→ **WORK REQUIRED**
Reproduce word for word the lines between those holding "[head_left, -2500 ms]" and "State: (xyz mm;", inclusive, and nothing else from the data below.

→ **Records from a data collection**
--------------------------------

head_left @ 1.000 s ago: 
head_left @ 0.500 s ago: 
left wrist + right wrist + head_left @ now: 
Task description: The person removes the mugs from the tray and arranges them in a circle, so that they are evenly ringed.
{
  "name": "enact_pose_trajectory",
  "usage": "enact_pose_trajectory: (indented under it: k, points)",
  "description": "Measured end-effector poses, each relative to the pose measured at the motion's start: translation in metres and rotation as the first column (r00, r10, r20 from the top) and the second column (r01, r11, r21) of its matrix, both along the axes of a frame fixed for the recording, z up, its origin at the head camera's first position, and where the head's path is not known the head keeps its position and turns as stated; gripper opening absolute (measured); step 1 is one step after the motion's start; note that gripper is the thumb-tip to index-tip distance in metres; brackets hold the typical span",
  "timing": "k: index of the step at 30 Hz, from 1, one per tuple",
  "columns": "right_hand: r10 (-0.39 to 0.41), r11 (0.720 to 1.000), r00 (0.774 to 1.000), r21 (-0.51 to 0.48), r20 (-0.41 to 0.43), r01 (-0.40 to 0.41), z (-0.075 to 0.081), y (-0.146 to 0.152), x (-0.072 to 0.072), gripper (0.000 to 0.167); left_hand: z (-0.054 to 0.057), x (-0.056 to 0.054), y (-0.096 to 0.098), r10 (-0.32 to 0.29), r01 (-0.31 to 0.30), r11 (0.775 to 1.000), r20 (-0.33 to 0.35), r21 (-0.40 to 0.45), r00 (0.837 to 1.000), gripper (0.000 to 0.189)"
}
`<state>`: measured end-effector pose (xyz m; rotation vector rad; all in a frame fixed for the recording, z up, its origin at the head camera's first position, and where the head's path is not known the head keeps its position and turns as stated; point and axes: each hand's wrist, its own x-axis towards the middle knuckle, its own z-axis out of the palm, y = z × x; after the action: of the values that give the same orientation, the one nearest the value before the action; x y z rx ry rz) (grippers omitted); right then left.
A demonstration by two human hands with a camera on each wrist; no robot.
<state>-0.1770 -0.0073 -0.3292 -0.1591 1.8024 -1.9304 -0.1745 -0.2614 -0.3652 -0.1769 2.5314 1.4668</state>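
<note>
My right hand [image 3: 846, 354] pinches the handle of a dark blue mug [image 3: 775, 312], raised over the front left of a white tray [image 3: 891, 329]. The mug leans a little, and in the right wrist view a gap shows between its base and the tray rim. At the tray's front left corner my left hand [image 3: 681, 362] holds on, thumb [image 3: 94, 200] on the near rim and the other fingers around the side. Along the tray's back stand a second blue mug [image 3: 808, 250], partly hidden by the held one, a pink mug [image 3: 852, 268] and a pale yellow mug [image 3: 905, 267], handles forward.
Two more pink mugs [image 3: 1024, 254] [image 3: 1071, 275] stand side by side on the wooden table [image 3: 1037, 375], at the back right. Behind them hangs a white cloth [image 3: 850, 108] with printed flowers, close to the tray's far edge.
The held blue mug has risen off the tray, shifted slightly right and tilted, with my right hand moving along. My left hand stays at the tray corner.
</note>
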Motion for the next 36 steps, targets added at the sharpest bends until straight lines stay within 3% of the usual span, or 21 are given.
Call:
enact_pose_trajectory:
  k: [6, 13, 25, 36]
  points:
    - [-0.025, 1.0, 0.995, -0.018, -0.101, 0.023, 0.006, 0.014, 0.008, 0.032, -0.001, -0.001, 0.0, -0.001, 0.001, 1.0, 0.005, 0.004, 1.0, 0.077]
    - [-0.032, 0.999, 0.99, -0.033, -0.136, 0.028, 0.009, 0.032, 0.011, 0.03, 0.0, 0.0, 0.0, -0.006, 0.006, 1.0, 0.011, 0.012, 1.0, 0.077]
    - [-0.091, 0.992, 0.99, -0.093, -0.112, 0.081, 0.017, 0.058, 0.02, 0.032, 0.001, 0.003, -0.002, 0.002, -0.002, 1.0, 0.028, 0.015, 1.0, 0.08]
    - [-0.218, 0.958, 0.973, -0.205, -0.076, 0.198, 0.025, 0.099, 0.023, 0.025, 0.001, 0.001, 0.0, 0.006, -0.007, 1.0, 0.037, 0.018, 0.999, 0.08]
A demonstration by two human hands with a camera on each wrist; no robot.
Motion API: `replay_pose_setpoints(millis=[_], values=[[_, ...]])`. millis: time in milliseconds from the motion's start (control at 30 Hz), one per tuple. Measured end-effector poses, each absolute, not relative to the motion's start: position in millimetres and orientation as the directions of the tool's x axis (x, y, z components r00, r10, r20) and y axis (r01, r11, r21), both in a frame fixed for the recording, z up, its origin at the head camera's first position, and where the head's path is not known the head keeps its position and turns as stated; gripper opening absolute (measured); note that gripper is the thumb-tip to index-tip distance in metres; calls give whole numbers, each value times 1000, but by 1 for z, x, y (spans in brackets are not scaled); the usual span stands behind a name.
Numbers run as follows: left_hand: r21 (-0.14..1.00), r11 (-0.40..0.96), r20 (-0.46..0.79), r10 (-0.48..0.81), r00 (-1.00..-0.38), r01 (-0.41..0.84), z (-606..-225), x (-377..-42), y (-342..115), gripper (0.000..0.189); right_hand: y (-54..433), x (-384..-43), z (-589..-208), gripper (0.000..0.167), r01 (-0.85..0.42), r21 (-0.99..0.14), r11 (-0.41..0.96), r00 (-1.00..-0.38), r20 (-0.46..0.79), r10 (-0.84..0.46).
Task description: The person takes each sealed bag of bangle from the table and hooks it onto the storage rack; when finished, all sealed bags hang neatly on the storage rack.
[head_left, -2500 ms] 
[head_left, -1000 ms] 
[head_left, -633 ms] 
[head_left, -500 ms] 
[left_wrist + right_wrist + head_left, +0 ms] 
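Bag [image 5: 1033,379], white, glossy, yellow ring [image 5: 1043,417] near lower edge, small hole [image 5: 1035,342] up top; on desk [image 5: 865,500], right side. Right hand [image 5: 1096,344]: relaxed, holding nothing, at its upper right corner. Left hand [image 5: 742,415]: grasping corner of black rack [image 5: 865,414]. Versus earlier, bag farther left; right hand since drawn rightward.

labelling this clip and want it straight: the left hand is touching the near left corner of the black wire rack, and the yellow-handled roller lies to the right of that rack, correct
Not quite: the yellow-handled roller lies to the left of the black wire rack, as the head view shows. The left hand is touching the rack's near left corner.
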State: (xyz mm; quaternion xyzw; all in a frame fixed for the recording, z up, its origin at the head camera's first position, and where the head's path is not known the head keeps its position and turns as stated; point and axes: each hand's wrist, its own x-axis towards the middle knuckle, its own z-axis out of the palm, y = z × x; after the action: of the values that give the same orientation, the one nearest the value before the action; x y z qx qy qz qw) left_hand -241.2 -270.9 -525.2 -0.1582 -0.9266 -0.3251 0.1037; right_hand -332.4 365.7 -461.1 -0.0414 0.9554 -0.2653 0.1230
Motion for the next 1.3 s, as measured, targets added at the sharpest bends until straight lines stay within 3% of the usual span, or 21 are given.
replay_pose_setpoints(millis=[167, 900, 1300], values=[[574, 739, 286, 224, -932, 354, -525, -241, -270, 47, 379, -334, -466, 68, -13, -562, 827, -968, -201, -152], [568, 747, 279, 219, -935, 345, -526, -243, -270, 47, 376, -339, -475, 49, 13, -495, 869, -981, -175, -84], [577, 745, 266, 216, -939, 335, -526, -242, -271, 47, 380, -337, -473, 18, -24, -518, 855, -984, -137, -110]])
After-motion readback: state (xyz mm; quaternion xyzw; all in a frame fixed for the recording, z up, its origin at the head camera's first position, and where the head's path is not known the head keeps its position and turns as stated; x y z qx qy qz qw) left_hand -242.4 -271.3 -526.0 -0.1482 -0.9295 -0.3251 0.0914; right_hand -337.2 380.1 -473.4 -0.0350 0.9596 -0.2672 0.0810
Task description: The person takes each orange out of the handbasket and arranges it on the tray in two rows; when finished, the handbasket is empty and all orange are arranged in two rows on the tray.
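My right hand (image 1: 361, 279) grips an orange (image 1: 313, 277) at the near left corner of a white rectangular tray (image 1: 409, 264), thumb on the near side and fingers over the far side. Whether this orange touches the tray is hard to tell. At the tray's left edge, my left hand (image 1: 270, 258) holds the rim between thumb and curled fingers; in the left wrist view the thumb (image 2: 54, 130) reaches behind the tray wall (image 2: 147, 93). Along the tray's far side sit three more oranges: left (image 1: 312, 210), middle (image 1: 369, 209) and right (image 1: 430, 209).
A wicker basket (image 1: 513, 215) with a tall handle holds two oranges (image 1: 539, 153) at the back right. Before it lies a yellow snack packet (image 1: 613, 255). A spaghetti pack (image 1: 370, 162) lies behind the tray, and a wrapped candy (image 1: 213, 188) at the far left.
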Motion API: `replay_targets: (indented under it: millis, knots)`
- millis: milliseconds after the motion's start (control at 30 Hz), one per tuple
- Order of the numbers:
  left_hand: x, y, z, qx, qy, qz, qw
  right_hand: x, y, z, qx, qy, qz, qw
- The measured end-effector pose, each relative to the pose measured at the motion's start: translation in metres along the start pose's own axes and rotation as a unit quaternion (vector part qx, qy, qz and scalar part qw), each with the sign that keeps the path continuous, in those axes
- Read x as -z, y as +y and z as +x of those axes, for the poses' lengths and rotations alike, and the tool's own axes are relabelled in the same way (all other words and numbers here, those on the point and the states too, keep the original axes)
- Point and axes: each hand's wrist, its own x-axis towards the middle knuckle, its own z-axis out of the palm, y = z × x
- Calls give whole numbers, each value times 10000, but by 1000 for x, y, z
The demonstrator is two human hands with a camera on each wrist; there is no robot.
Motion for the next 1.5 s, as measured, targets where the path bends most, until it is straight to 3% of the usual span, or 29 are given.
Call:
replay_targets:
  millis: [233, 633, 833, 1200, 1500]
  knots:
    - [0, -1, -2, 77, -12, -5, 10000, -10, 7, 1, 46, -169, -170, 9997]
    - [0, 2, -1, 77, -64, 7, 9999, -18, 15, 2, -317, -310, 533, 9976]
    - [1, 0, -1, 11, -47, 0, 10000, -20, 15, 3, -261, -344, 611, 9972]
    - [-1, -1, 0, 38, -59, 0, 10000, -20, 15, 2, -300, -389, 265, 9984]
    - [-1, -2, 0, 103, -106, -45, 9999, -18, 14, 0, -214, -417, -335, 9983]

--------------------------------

→ **COMPLETED TASK**
[head_left, -2500 ms] 
[head_left, -1000 ms] 
[head_left, -633 ms] 
[head_left, -500 ms] 
[left_wrist + right_wrist + head_left, +0 ms] 
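Bag [image 5: 1033,379], white, glossy, yellow ring [image 5: 1043,417] near lower edge, small hole [image 5: 1035,342] up top; on desk [image 5: 865,500], right side. Right hand [image 5: 1096,344]: relaxed, holding nothing, at its upper right corner. Left hand [image 5: 742,415]: grasping corner of black rack [image 5: 865,414]. Versus earlier, bag farther left; right hand since drawn rightward.

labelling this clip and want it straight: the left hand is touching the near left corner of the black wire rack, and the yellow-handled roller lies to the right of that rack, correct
Not quite: the yellow-handled roller lies to the left of the black wire rack, as the head view shows. The left hand is touching the rack's near left corner.
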State: (xyz mm; quaternion xyzw; all in a frame fixed for the recording, z up, its origin at the head camera's first position, and where the head's path is not known the head keeps its position and turns as stated; point and axes: each hand's wrist, its own x-axis towards the middle knuckle, its own z-axis out of the palm, y = z × x; after the action: of the values that give the same orientation, the one nearest the value before the action; x y z qx qy qz qw) left_hand -241.2 -270.9 -525.2 -0.1582 -0.9266 -0.3251 0.1037; right_hand -332.4 365.7 -461.1 -0.0414 0.9554 -0.2653 0.1230

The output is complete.